Met de bus gaan we naar de nieuwe haven in Dubrovnik. In de nieuwe haven zie je weer een cruiseschip aangemeerd. Per boot varen we vanuit de nieuwe haven naar 3 verschillende eilanden, die samen de Elafiti eilanden vormen. Dit betekend “herteneilanden”. Deze eilanden behoorden vanaf de 14de eeuw ook bij de republiek Dubrovnik. Deze 3 eilanden Kolocep, Sipan en Lopud zijn schaars bewoond.

Tijdens de boottocht werden we geanimeerd door 2 Kroatische muzikanten, die enkele covers speelden op hun gitaar en accordeon. Toen begonnen ze “Chérie” te zingen van Eddy Wally. Bij stormweer zouden ze de “Marie Louise gaat op en neer” van Bart Kaël moeten zingen.
We komen aan op het eiland Kolocep. Hier leven er ongeveer 150 mensen. Hier hebben we rond de baai kunnen wandelen. Er is hier 1 hotel te zien. Op dit eiland rijden er geen wagens, maar verplaatsen de mensen zich met een soort golfkarretje. Als je gaat zwemmen bij de rotsen, dan moet je opletten van de zee-egels die je kan zien liggen in het water.

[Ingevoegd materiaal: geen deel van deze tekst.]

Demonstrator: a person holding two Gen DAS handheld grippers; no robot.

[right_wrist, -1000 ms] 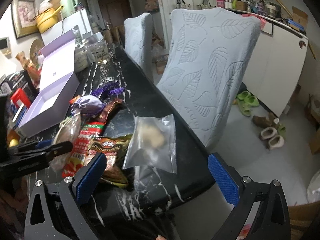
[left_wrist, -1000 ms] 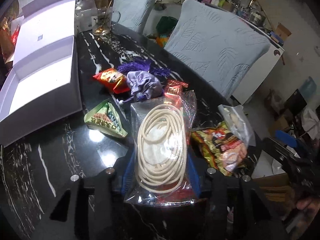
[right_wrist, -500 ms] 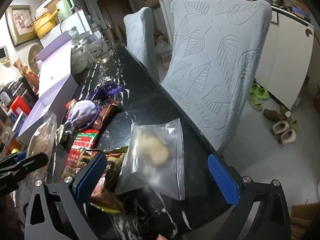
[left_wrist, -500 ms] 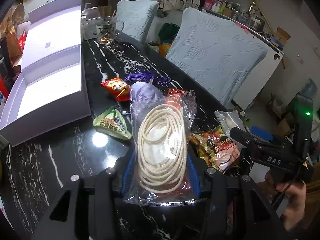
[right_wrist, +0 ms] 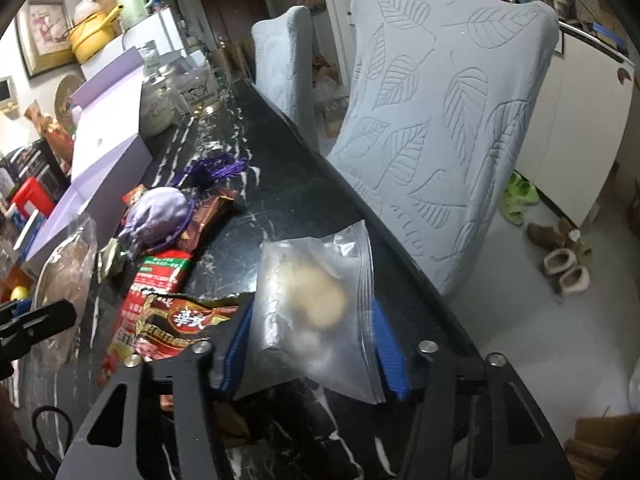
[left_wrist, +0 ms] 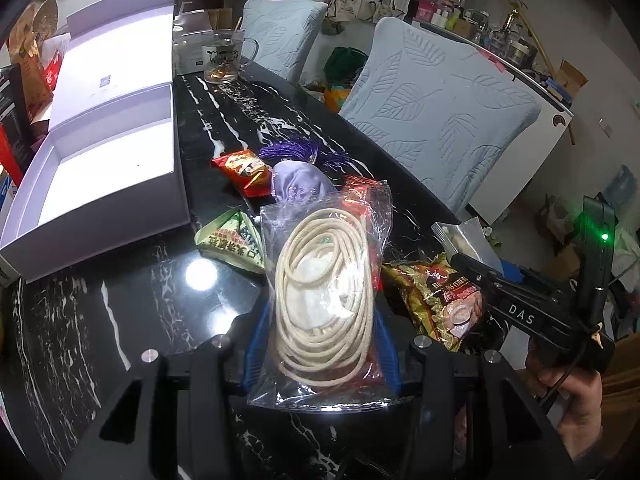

Vervolgens varen we naar het eiland Sipan. Het ziet er hier een gezellige en kleine haven uit. Hier kan je een fort zien, waar we niet binnen kunnen. Er waren hier maar twee winkels te vinden, waaronder een souvenirwinkel. De kinderen nemen de boot naar het vasteland, om er naar school te gaan. De mensen bestellen wat ze nodig hebben en de goederen worden dan elke morgen per boot geleverd. Gelukkig zie ik dat ze hier al een grote voorraad bakken bier geleverd hebben. Komt goed van pas bij dit warme weer.

Nadien varen we naar het eiland Lopud, de grootste van de 3 eilanden. In de tweede wereldoorlog gebruikten de Italianen Lopud als interneringseiland voor de joden. Op dit eiland hebben we meerdere uren kunnen verblijven. Hier heb ik een kerk en een park met een botanisch tuin bezocht en je kan hier eens lekker eten langs één van de eetgelegenheden langs de baai. Je kan hier in deze baai ook een groot hotel vinden. Je merkt hier dat het strand uit zand bestaat, en niet uit kiezels. Via trappen kun je naar hoger gelegen plaatsen wandelen en kom je in de natuur terecht. Op dit eiland kan je een dosis natuur tot je nemen. Tijdens het wandelen kom je ruïnes van een fort en kerken tegen. Er zitten hier ook slangen, maar zolang je de bewandelbare paden niet verlaat is er geen gevaar. Hagedissen ben ik wel tegengekomen. Na een tijdje bergop te wandelen bij deze warme temperaturen, kwam ik uit bij een ruïne van een kerk. Hier heb ik toch enige tijd verbleven en er was daar een zitbank, om te genieten van het mooie uitzicht op de baai. Je ziet prachtig de beweging van de boten in de baai. Het was zeker de moeite waard om deze zware inspanning naar boven te doen. Enkel een pintje was hier niet te verkrijgen, wat wel zou smaken.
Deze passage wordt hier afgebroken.